TASK DETAILS: Write out exactly the lines from the first line of the records below through the line that contains "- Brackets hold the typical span", and stop there.

SOURCE DATA:

▬▬▬▬▬▬▬▬▬▬

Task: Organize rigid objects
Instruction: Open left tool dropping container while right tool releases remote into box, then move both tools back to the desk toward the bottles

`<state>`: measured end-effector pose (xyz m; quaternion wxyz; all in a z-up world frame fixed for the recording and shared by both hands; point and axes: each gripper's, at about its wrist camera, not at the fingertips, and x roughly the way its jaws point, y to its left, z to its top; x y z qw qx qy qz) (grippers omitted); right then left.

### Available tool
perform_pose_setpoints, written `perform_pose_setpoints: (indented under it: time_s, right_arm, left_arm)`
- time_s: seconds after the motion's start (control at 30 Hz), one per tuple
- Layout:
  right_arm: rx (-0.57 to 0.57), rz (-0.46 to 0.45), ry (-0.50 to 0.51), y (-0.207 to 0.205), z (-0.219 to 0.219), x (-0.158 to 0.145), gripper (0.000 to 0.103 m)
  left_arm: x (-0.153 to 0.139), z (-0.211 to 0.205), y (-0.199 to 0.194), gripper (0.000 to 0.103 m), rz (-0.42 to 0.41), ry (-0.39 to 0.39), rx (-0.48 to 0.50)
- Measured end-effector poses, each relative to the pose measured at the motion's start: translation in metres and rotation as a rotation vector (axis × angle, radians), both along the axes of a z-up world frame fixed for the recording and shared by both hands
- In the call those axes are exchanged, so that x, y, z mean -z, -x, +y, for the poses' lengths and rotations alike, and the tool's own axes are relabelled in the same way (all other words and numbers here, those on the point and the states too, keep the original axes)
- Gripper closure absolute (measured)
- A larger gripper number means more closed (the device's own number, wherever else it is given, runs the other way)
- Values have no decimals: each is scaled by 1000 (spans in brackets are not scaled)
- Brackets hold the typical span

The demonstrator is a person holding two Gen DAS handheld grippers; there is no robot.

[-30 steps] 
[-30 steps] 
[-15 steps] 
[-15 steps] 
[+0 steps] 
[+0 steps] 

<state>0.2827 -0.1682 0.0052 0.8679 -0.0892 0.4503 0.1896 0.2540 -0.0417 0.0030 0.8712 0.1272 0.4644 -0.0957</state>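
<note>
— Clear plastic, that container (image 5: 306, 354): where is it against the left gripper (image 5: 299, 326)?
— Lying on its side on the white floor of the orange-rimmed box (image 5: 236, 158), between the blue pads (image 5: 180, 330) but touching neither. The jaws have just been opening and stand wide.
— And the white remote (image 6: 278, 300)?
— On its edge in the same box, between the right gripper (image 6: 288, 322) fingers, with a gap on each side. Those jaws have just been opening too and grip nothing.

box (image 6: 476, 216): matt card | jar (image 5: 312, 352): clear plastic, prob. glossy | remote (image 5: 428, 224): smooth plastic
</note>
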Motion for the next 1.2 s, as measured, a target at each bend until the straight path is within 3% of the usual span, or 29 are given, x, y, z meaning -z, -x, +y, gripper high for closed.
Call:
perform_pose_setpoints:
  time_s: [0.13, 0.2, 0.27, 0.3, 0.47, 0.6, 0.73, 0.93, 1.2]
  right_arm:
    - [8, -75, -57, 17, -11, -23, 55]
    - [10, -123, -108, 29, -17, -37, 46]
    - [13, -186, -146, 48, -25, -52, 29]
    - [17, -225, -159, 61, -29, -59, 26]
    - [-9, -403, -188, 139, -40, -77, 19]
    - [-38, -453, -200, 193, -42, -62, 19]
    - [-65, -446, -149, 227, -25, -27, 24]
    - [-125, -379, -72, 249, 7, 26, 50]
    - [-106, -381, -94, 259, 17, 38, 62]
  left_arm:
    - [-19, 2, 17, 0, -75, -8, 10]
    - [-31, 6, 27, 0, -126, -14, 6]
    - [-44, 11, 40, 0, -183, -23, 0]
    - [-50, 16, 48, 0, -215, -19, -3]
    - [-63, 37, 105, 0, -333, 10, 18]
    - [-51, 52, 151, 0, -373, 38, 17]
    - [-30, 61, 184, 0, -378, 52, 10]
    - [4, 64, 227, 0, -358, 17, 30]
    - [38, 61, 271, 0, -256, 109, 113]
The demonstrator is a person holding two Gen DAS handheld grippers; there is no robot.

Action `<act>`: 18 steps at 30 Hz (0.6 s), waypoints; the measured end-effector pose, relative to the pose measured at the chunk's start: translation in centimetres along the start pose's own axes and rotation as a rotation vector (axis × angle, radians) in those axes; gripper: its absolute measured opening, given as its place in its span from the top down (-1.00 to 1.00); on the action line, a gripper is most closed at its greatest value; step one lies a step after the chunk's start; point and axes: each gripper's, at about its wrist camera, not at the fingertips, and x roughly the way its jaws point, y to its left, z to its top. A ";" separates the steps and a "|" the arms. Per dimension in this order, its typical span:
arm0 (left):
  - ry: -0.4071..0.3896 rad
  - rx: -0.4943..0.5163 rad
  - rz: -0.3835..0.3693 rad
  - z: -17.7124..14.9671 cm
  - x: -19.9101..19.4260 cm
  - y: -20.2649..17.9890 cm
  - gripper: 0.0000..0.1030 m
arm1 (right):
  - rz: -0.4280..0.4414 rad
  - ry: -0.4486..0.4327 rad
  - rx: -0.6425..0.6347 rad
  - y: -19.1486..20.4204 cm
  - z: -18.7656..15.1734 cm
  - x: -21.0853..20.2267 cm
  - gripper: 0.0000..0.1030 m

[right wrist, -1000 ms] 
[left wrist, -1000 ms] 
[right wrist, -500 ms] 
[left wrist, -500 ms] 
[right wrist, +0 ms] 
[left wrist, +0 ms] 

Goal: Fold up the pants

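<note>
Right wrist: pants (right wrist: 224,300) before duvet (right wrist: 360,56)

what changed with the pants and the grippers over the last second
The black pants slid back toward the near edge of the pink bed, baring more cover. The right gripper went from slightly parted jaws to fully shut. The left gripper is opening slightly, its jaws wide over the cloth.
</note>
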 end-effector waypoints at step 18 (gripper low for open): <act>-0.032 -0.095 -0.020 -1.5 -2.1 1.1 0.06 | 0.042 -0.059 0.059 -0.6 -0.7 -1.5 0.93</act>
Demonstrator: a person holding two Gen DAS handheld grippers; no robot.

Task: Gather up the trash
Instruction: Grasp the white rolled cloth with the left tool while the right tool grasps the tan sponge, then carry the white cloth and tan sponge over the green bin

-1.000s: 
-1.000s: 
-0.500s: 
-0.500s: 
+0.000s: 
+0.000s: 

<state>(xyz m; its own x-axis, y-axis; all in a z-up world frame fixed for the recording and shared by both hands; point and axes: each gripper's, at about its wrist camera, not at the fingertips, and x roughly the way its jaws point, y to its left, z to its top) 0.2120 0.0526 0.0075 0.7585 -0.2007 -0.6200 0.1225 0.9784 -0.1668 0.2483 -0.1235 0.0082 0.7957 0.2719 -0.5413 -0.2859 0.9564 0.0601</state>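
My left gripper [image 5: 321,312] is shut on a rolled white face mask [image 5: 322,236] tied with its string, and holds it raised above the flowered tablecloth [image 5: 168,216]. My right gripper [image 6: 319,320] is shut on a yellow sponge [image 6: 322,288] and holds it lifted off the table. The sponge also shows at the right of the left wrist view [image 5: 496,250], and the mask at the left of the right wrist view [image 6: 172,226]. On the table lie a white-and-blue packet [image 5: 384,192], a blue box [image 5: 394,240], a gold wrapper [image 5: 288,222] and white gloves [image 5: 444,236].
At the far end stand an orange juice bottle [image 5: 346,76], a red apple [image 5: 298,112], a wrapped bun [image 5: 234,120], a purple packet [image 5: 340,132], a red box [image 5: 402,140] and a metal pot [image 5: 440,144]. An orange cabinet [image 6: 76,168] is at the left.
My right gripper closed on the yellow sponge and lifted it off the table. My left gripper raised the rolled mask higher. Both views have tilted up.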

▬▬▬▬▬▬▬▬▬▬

RESPONSE TO THE EXERCISE:
Task: Organize rigid objects
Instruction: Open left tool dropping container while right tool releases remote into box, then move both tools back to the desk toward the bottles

`<state>`: measured end-effector pose (xyz m; quaternion wxyz; all in a z-up world frame fixed for the recording and shared by both hands; point and axes: each gripper's, at about its wrist camera, not at the fingertips, and x roughly the way its jaws point, y to its left, z to its top; x y z qw qx qy qz) (grippers omitted); right then left.

### Available tool
perform_pose_setpoints, written `perform_pose_setpoints: (indented under it: time_s, right_arm, left_arm)`
- time_s: seconds after the motion's start (control at 30 Hz), one per tuple
- Layout:
  right_arm: rx (-0.57 to 0.57), rz (-0.46 to 0.45), ry (-0.50 to 0.51), y (-0.207 to 0.205), z (-0.219 to 0.219), x (-0.158 to 0.145), gripper (0.000 to 0.103 m)
  left_arm: x (-0.153 to 0.139), z (-0.211 to 0.205), y (-0.199 to 0.194), gripper (0.000 to 0.103 m), rz (-0.42 to 0.41), ry (-0.39 to 0.39), rx (-0.48 to 0.50)
- Measured end-effector poses, each relative to the pose measured at the motion's start: translation in metres and rotation as a rotation vector (axis × angle, radians), both along the axes of a z-up world frame fixed for the recording and shared by both hands
- In the call those axes are exchanged, so that x, y, z mean -z, -x, +y, for the poses' lengths and rotations alike, and the tool's own axes are relabelled in the same way (all other words and numbers here, those on the point and the states too, keep the original axes)
- Gripper closure absolute (measured)
- A larger gripper number means more closed (the device's own number, wherever else it is given, runs the other way)
- Values have no decimals: each is scaled by 1000 (spans in brackets are not scaled)
- Brackets hold the typical span

Nothing else is part of this answer.